The task:
How many lines in the entries below contain the word "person"? Answer with the number and nothing else.

The records below:

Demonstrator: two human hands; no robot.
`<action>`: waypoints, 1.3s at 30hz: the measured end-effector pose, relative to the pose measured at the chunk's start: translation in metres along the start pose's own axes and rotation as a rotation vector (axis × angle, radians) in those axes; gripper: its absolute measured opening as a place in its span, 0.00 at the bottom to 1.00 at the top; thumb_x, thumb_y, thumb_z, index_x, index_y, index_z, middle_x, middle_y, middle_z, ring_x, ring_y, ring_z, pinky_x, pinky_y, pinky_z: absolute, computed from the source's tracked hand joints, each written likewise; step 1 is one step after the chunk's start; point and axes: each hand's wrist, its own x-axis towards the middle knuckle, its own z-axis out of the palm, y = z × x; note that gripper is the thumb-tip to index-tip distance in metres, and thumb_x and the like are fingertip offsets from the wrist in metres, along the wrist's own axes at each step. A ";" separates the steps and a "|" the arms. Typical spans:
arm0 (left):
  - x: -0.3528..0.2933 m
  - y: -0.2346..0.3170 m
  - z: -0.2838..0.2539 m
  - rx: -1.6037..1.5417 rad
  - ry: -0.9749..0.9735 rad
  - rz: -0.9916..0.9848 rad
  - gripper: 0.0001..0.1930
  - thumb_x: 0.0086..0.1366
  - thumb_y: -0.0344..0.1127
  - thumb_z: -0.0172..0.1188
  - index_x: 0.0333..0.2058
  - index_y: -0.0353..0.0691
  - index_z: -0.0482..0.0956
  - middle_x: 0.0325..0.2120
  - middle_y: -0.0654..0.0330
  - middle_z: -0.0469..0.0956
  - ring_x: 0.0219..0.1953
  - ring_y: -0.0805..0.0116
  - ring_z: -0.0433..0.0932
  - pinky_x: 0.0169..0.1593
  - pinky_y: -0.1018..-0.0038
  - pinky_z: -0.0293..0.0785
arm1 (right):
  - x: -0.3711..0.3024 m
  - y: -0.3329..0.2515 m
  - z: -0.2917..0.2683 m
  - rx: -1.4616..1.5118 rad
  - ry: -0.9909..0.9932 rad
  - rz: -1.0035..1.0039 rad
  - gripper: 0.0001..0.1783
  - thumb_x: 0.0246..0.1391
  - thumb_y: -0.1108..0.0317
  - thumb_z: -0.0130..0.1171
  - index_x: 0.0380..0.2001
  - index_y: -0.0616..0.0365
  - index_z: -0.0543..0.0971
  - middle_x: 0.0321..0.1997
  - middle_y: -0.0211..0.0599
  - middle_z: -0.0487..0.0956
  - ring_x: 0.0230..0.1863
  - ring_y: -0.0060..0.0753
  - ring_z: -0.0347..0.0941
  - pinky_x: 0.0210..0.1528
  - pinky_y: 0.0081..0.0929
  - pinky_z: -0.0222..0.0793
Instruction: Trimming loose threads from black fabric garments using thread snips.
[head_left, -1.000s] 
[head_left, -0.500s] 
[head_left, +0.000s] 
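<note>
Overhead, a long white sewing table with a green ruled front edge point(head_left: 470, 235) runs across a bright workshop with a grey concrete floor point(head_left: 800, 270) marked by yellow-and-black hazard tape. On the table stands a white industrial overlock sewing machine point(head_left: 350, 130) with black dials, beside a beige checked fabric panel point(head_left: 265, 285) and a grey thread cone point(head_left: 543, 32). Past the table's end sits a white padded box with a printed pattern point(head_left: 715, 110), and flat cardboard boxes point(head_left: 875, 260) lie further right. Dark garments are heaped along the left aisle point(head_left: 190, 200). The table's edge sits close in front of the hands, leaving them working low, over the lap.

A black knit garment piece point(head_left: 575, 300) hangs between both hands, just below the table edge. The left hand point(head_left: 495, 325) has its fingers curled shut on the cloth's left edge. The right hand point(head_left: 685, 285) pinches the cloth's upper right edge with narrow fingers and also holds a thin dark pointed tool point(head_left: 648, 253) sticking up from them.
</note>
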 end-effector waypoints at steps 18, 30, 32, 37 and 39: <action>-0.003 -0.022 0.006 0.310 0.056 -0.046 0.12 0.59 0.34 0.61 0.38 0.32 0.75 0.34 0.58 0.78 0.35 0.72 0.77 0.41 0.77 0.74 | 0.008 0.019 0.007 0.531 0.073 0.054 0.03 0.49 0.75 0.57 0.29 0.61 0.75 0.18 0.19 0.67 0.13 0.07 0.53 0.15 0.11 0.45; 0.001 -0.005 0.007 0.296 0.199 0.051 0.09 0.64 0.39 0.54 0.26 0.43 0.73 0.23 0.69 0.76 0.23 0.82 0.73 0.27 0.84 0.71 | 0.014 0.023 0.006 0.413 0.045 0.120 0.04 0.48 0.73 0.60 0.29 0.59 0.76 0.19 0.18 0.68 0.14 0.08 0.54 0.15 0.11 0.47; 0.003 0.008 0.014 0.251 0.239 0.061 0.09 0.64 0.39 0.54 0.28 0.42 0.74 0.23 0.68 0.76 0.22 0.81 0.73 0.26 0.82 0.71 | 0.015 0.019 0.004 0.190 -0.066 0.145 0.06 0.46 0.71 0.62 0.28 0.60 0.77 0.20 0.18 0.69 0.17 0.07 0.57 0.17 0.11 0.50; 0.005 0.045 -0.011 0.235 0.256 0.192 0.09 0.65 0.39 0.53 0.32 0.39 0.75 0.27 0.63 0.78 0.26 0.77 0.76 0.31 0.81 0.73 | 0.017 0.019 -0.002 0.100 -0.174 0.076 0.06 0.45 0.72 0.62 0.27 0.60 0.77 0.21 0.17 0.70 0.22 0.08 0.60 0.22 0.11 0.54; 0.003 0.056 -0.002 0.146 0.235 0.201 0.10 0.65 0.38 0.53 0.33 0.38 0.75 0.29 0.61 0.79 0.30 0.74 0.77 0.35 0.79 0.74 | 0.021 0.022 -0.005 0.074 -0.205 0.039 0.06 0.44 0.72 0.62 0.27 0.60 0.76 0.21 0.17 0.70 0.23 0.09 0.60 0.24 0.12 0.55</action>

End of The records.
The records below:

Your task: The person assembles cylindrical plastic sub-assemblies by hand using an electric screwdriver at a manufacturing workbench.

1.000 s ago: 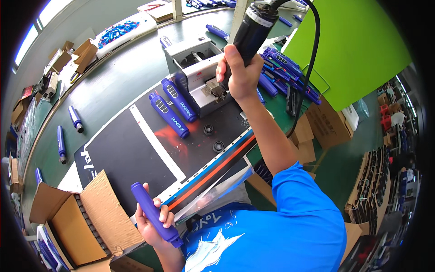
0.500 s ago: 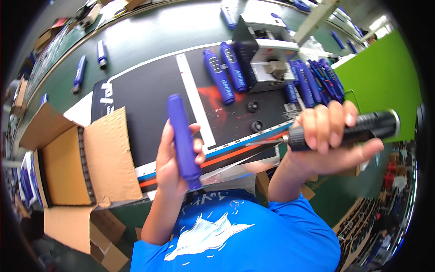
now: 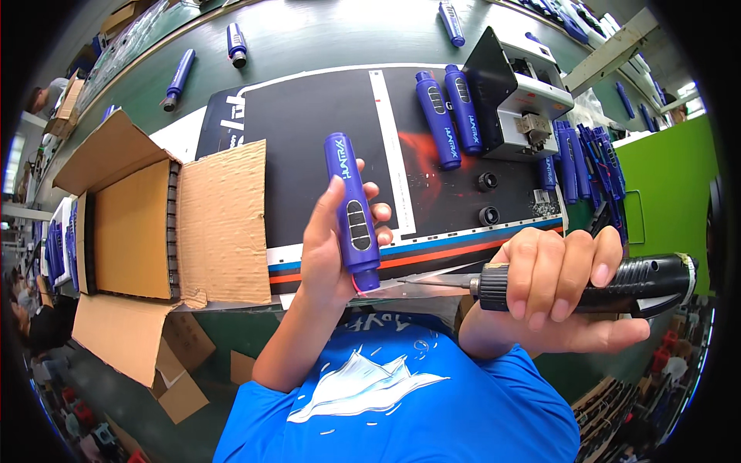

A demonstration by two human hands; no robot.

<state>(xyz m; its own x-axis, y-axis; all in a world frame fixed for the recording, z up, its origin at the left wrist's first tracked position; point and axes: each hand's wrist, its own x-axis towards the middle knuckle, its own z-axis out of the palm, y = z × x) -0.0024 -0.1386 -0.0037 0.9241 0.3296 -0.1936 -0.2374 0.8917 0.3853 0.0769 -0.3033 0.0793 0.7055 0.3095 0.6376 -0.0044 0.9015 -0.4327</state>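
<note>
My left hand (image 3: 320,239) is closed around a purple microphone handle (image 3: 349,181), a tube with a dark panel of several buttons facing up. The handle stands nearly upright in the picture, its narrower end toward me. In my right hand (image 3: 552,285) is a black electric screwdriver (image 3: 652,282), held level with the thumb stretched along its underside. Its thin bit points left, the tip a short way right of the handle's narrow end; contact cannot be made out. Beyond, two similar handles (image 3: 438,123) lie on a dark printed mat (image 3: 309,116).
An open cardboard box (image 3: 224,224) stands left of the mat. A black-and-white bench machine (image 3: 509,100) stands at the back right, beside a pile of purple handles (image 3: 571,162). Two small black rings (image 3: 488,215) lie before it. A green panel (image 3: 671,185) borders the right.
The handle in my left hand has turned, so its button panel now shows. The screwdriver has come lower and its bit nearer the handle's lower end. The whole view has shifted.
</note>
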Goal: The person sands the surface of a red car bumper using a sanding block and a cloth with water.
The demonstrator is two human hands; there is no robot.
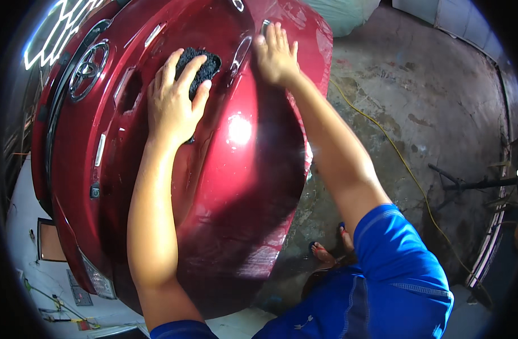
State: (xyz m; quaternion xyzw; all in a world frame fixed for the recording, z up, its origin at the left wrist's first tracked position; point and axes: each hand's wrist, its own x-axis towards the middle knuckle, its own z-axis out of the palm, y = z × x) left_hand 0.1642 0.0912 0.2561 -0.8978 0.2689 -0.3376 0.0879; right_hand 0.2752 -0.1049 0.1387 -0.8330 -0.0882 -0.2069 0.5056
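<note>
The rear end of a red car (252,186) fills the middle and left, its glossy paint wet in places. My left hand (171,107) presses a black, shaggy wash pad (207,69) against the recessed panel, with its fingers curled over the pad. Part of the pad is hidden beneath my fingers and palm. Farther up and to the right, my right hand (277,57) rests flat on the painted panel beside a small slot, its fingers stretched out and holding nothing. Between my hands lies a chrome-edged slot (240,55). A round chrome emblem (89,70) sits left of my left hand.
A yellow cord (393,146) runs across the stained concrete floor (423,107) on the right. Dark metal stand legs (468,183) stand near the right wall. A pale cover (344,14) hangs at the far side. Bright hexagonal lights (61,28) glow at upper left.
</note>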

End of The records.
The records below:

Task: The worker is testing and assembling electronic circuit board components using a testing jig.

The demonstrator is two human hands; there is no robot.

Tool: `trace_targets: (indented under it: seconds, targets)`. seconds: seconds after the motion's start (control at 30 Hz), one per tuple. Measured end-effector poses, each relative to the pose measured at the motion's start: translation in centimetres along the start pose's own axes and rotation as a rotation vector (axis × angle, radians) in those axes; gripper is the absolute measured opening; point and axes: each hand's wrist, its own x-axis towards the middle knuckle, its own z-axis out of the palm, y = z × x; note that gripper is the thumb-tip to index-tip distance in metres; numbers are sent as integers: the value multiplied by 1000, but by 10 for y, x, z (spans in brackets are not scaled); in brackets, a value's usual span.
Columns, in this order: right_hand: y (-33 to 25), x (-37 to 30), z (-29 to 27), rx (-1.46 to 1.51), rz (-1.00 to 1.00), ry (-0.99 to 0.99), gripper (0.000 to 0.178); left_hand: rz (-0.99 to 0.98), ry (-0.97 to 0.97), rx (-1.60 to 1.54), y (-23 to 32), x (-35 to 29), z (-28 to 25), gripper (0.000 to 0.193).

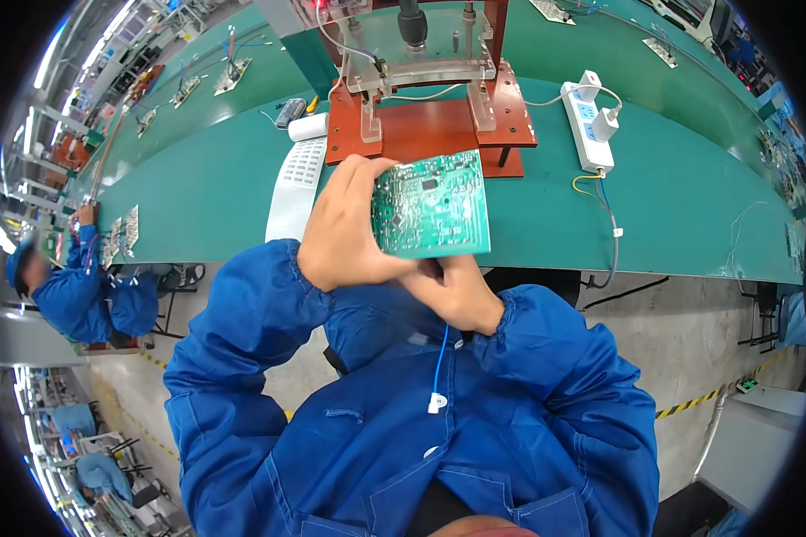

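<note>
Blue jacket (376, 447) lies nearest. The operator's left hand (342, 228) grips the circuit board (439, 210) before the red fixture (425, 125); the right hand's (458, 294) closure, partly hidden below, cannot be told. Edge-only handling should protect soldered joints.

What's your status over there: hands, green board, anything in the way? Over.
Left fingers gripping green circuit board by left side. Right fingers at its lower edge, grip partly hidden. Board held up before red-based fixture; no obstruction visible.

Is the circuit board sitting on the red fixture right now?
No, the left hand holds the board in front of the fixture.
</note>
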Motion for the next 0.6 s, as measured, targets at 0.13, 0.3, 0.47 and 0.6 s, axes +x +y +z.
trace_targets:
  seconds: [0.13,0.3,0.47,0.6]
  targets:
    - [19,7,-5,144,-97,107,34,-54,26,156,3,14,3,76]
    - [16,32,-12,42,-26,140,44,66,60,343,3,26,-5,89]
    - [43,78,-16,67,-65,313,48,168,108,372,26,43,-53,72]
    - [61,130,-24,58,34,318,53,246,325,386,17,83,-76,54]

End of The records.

Written answer:
2